● Exercise requirements
Please restate the data that follows word for word, with the pictures left out.

● Information shown
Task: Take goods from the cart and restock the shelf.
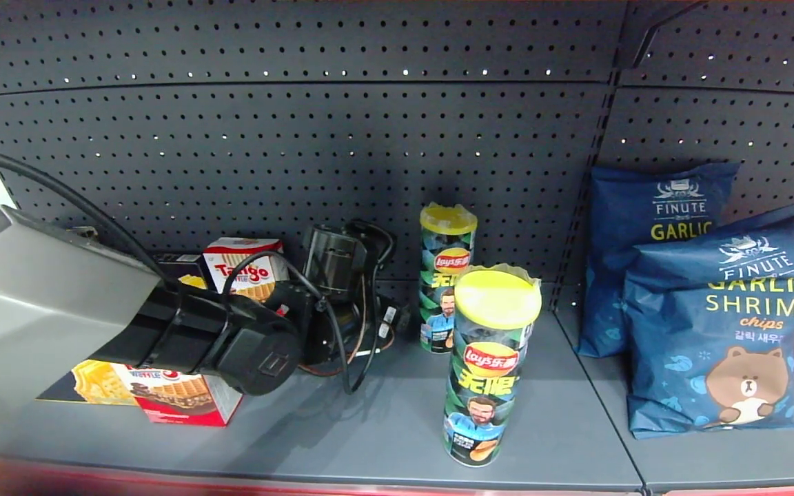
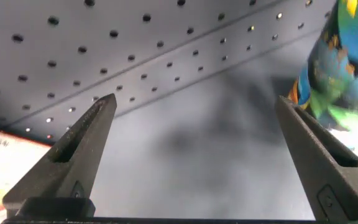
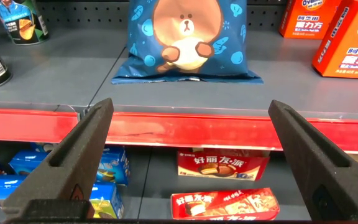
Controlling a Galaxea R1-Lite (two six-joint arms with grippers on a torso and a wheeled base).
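Shelf (image 1: 369,427) bears chip cans (image 1: 490,365) (two), left end effector (image 2: 194,101) and right end effector (image 3: 191,104) gaping empty.

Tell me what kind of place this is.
Probably a shop's snack aisle: a pegboard-backed shelf holds chip cans and blue snack bags, and a red rail fronts it, with boxed goods below.

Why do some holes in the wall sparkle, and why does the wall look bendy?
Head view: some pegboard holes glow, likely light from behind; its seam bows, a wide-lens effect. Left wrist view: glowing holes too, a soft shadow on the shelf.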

● Response to this task
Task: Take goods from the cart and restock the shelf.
Controlling a Galaxea R1-Lite (two six-joint arms with grippers on a torso and a wheeled base).
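Shelf (image 1: 369,427) bears chip cans (image 1: 490,365) (two), left end effector (image 2: 194,101) and right end effector (image 3: 191,104) gaping empty.

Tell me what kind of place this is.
Probably a shop's snack aisle: a pegboard-backed shelf holds chip cans and blue snack bags, and a red rail fronts it, with boxed goods below.

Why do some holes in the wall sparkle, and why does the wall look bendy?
Head view: some pegboard holes glow, likely light from behind; its seam bows, a wide-lens effect. Left wrist view: glowing holes too, a soft shadow on the shelf.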

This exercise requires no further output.